#105 GSoC Idea - Centralized metrics for Fedora
Closed: Moved 2 years ago Opened 2 years ago by skamath.

Problem

Right now, metrics collection in CommOps is not very efficient and requires a lot of manual work. Metrics for various events/FAS groups/users are collected using scripts which query datagrepper and return results. This process is very time consuming and writing scripts each time is a very tedious process. Also, querying the datagrepper to get data everytime is redundant and time-consuming.

Example of current statistics generation : https://github.com/bee2502/fedora-stats-tools (Lots of hack-y scripts)

Proposed Solution

Hack on statscache to build a central metrics generation system for Fedora with handy features to pull statistics. Statscache consumes all the messages and does not query datagrepper every single time thereby increasing the efficiency. By building on top of statscache, we can significantly reduce the number of scripts required to gather metrics to almost 0.

Nice to have features :

  • Statistics by FAS group.
  • Per user statistics.
  • Statistics of users holding a badge (Useful for event statistics)
  • Exporting of stats in various formats (JSON, HTML, CSV, etc)
  • Date based filtering for all statistics (Useful for generating reports)
  • Graphs for statistics

I added the above-mentioned features based on datagrepper in the tool I had developed last summer.

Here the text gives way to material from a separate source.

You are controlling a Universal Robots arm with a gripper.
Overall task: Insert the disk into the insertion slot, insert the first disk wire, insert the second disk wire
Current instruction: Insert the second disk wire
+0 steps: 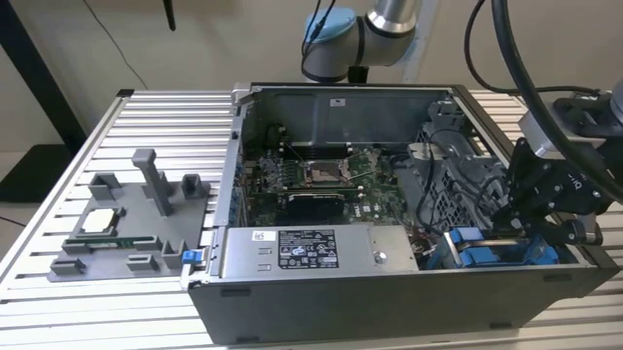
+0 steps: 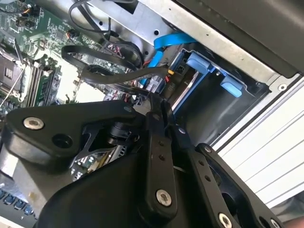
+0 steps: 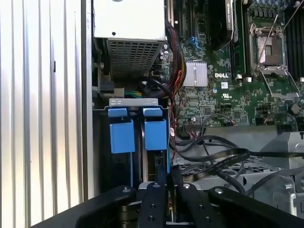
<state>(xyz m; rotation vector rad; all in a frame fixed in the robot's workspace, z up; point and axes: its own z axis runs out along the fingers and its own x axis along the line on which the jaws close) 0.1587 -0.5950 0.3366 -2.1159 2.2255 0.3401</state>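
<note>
My gripper [image 1: 503,224] hangs over the insertion slot [image 1: 492,254], the grey bay with blue rails at the case's front corner on the exterior view's right. In both wrist views the fingers [image 3: 153,199] stand close together, shut on the end of a flat black disk wire [image 3: 216,158] that loops back over the grey cage. The wire's end [image 2: 142,96] sits at the fingertips [image 2: 158,105], just above the bay. The disk [image 3: 155,164] stands edge-on inside the slot, its blue frame tabs [image 3: 155,133] sticking out. A blue wire [image 2: 167,40] runs along the case wall near the bay.
The open computer case holds the motherboard [image 1: 322,175], with its CPU socket [image 3: 269,46], and the grey labelled power-supply box [image 1: 311,251]. Loose black cables [image 1: 457,175] lie over the grey cage beside the bay. A grey fixture [image 1: 127,219] with parts stands on the slatted table at the exterior view's left.
</note>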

This can be used as a base for statscache integration.

Sample data generated using the tool : fedstats-data

Final Deliverables

  • Custom statscache plugins for various metrics.
  • A webapp to run queries (with a nice, minimal interface - based on statscache)
  • API for all the queries functions
  • Well-Documented code.

This is my initial proposal and we can definitely build upon this. Thoughts?
CC: @bee2502 @bex


Is statscache developed enough to support a webapp ? Also, who will mentor this project ?

Instead, a GSoC project to build plugins for basic metrics in statscache and statscache related development along with documentation could be an alternative. Someone from Infra team and hopefully @pingou can provide more info about this.

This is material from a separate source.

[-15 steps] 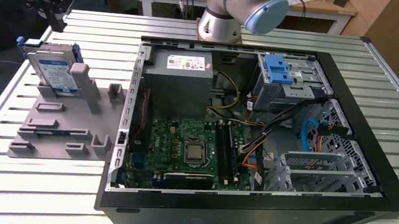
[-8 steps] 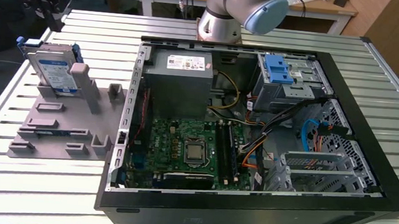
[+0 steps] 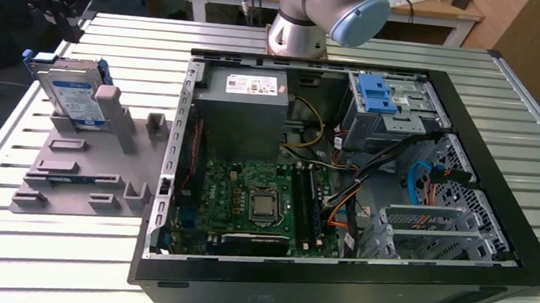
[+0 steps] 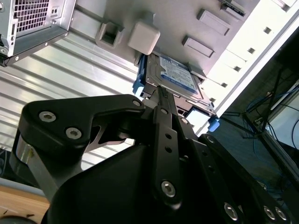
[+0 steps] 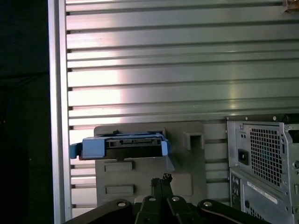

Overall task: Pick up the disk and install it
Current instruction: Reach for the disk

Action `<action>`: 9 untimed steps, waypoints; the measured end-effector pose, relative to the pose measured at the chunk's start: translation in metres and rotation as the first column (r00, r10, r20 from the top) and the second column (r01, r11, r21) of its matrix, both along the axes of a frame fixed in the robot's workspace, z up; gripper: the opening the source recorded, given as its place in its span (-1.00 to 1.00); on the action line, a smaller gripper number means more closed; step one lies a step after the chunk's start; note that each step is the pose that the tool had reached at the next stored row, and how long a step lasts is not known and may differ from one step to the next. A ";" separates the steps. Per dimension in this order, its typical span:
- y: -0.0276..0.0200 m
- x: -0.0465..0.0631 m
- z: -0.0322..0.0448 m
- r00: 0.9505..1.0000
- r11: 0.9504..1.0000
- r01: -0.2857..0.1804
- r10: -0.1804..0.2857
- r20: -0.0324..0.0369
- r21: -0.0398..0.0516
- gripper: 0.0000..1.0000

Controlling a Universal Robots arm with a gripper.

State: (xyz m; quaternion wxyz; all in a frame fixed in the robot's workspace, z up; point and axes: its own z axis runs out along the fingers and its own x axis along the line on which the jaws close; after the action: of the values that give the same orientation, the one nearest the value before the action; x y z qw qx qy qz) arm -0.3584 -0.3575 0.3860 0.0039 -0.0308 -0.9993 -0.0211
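Observation:
The disk [image 3: 70,96] is a silver hard drive with a blue-and-white label and a blue frame. It stands on edge at the far end of the grey holder plate [image 3: 75,172], at the exterior view's left. My gripper [image 3: 71,29] hangs above it, apart from it, with its fingers together and nothing between them. In the second wrist view the fingertips [image 4: 159,93] point at the disk [image 4: 176,74]. In the first wrist view the gripper [image 5: 161,179] is a short way from the disk's blue edge [image 5: 124,147].
An open computer case [image 3: 346,165] lies on the slatted metal table [image 3: 68,259], beside the holder plate. Inside are the motherboard [image 3: 257,201], the power supply [image 3: 245,102], cables and a drive bay with a blue latch [image 3: 378,95]. The case's rear corner [image 5: 266,158] is close to the gripper.

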 end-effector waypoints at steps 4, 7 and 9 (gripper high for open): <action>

Is statscache developed enough to support a webapp ? Also, who will mentor this project ?

Yes. The whole point of statscache is to make metrics easier. Quoting the README :
It is cool, but insufficient for some more advanced reporting and analysis that we would like to do. Due to some confusions in my last years project, I couldn't work on statscache but I have set it up, have explored the plugins and the platform quite a lot. I believe what I mentioned is quite doable. If not for the webapp. It is very possible to add API features for the features I had mentioned.

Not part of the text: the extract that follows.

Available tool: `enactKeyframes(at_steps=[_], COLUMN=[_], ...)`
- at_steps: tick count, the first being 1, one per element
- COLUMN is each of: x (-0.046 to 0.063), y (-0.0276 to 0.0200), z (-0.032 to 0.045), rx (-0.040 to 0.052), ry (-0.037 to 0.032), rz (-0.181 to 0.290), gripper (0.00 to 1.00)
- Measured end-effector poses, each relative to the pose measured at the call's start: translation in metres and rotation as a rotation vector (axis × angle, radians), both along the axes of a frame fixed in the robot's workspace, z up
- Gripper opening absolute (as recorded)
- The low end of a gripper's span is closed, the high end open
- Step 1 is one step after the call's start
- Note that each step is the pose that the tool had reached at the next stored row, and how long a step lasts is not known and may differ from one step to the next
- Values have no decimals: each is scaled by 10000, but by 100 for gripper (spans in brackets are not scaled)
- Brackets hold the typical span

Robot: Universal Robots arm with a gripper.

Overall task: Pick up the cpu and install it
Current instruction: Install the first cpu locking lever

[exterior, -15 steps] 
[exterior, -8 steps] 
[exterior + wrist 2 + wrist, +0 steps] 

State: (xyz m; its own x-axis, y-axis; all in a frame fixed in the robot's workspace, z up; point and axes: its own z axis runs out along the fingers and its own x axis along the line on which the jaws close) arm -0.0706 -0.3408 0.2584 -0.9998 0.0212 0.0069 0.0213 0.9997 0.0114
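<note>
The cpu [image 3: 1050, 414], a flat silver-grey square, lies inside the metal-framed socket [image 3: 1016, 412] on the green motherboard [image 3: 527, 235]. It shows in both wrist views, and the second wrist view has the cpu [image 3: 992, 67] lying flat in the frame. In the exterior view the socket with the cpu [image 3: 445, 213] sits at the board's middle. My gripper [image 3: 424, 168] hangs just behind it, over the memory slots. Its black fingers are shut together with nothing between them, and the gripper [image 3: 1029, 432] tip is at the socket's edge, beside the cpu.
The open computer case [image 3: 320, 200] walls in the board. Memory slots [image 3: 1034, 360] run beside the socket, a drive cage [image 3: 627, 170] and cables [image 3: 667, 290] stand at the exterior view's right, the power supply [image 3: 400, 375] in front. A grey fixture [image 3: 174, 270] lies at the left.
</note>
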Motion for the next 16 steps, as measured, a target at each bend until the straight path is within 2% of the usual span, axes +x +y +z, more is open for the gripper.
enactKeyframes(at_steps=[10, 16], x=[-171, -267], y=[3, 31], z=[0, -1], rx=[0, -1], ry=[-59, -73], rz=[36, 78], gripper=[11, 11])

Re : Mentorship, people working on metrics should be able to mentor this project. @bt0dotninja said he could help with the metrics part of stuff. I pinged sayan about this a couple of days back but looks like he is occupied with other projects atm. @bee2502, are you planning to mentor this time as well?

Instead, a GSoC project to build plugins for basic metrics in statscache and statscache related development along with documentation could be an alternative. Someone from Infra team and hopefully @pingou can provide more info about this.

I'd like to see the proposed mentors weigh in on this. I agree that we need better statistics, and in fact was having a conversation about this yesterday. I wonder if a better place to start might be to work on recreating the work that @mattdm does for his presentation in a stable tool like this? He has some sample code and defined metrics. I would not like to see this GSoC project get bogged down defining metrics instead of writing code.

After discussing this idea with @bee2502 , we decided to split the idea based on the priority of tasks :

High Priority

Custom statscache plugins for metrics

Post event metrics from badges.
Metrics for FAS groups.
Integrate fedora-stats-tool into statscache?
Ability to generate weekly/monthly/quarterly/yearly reports.
Ability to export statistics in different formats.
Well-documented code.

Medium Priority

A nice web interface for generating the statistics (using Flask/Bottle? )
Automatic statistics generation and storage.
Deploy the final deliverable on infracloud.

@bee2502 Please add to this if I missed something :)

While I'm not labeled as a statscache mentor I'd be willing to help with this project as well seeing as this year we have an abundance of python talent in the mentor pool. @skamath @bex

After discussing this idea with bee2502 , we decided to split the idea based on the priority of tasks :
High Priority
Custom statscache plugins for metrics

Which all plugins?

Post event metrics from badges.
Metrics for FAS groups.
Integrate fedora-stats-tool into statscache?
Ability to generate weekly/monthly/quarterly/yearly reports.
Ability to export statistics in different formats.
Well-documented code.
Medium Priority
A nice web interface for generating the statistics (using Flask/Bottle? )

An interface for displaying the stats in statscache already exists. Is the plan to build project specific dashboard here on top of statscache?

Automatic statistics generation and storage.

Can you elaborate this?

Deploy the final deliverable on infracloud.

Why deploy it to infracloud rather production?

The plan seems too abstract to me. Can write a detail write of the implementation on what/how are you planning?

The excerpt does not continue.